Об этом она и сказала Ивану.
Иван медленно повернулся на другой бок, вытер рукавом лоб и стал смотреть в окно, выходившее на Широкое болото, занесенное снегом. Под лучами мартовского солнца снег на болоте блестел, и даже из окна смотреть на него больно. Сразу за болотом почти отвесно возвышается Белопадский бугор, деревья полегли на нем, не выдержав крутизны.
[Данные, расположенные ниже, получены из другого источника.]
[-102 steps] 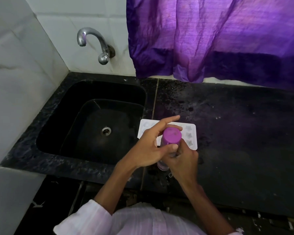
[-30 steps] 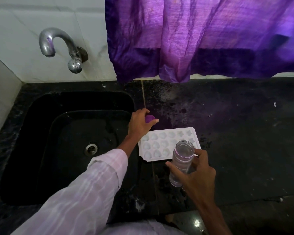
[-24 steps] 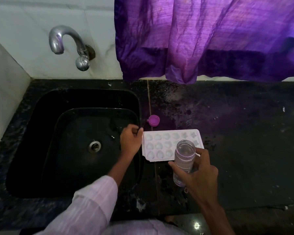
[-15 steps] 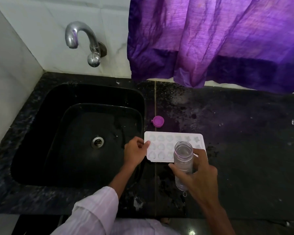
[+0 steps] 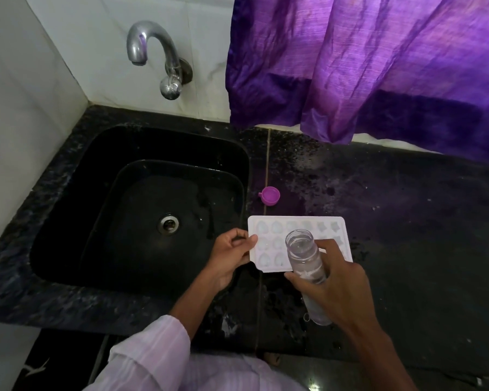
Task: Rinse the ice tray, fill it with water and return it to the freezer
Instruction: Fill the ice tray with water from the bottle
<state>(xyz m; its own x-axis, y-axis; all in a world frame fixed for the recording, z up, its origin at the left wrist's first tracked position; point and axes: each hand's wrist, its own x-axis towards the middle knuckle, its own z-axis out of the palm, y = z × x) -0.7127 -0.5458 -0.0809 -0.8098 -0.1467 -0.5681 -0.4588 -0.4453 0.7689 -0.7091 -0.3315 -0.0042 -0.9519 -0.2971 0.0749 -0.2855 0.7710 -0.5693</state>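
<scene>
Tray (image 5: 271, 249), white, lay flat on the black bench (image 5: 407, 227), just right of the sink (image 5: 96, 170). Its small cells stood in rows, some heart-shaped and some star-shaped; whether any held water could not be told. The left hand (image 5: 232, 255) pinched the tray's left edge, thumb on top and fingers (image 5: 239, 242) curled. The right hand (image 5: 336, 289) gripped a clear bottle (image 5: 305, 258) round its lower half, fingers wrapped about it. The bottle was uncapped and leaned with its open mouth over the tray's near middle cells. Clear liquid seemed to fill it, though its level was hard to read. A purple cap (image 5: 270, 196) sat open side up on the bench beyond the tray, apart from it and near the sink's right rim.

The sink was black and deep, with a metal drain (image 5: 168, 223) in its floor and wet streaks on its right wall. A curved chrome tap (image 5: 153, 52) came out of the white tiled wall (image 5: 96, 38) above it. A purple curtain (image 5: 364, 66) hung over the back of the speckled, wet-looking bench. A pale striped sleeve (image 5: 153, 354) covered the left forearm
</scene>
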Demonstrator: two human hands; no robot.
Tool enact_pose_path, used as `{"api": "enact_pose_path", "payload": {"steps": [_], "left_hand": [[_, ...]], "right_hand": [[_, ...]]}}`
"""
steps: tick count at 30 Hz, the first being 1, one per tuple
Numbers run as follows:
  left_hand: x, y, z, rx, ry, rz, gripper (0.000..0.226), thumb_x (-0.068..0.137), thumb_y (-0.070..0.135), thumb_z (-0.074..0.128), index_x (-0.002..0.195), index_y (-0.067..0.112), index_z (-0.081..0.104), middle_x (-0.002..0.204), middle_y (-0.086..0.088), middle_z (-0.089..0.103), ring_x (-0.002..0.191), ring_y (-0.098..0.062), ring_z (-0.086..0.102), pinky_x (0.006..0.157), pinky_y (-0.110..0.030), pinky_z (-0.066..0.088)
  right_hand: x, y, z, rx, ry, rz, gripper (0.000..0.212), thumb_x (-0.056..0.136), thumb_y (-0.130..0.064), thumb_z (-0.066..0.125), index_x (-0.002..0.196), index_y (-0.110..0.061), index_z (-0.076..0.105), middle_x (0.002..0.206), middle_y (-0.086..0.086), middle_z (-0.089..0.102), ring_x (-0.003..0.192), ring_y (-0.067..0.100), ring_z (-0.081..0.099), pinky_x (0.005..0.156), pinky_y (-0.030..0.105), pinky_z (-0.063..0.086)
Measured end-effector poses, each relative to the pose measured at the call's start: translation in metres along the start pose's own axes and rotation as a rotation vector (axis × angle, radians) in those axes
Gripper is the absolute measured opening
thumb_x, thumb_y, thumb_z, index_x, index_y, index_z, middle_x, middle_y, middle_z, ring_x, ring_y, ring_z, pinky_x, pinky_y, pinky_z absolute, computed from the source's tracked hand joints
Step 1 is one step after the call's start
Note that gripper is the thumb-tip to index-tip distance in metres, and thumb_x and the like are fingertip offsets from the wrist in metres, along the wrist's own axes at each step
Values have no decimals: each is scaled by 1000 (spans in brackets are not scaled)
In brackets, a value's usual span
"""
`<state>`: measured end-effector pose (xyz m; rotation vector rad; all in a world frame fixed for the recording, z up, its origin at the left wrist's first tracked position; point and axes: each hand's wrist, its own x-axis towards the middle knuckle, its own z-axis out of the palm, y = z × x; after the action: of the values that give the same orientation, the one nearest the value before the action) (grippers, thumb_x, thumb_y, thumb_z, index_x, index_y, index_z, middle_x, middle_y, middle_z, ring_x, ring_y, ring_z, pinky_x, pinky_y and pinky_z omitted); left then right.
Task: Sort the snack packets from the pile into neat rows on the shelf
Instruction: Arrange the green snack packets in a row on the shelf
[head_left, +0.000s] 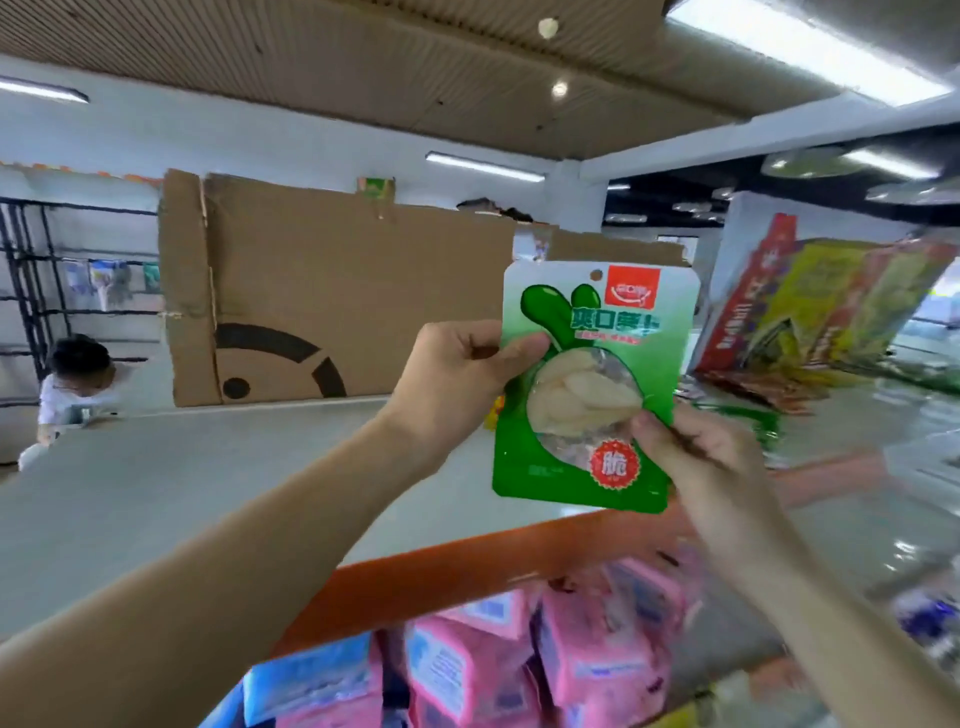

Дважды прогремел выстрел: кто-то охотился по насту на диких коз. После выстрелов Иван заметил: ходики тикают медленно, вот-вот остановятся.
В облаке пара вошла в избу Марья, прогрохотала около печи поленьями.
— Марья, подтяни гирю.
Не взглянув на Ивана, она пошла к часам. Долго разглядывала стрелки, оглянулась и спросила:
— Которую куда?
Иван скомандовал:
— Маленькая пусть так будет, большую на тройку ставь.
Марья подтянула гирю, толкнула маятник.
«Ну вот, вроде бы легче стало», — подумал Иван, слушая, как бодро зашагали ходики. Он снова посмотрел в окно, представил, как солнце растопит снег, как заревет вода, обрушиваясь с бугров на болото, как Марья вынимает зимние рамы, обливает их кипятком и соскабливает ножом тесто с присохшими лентами газетной бумаги, как белит печь и моет в избе к Маю и как потом, будто за день, появится зеленая трава, покроются листьями деревья, засинеет речка Индон, — и впервые стало страшно, что не доживет до полного тепла.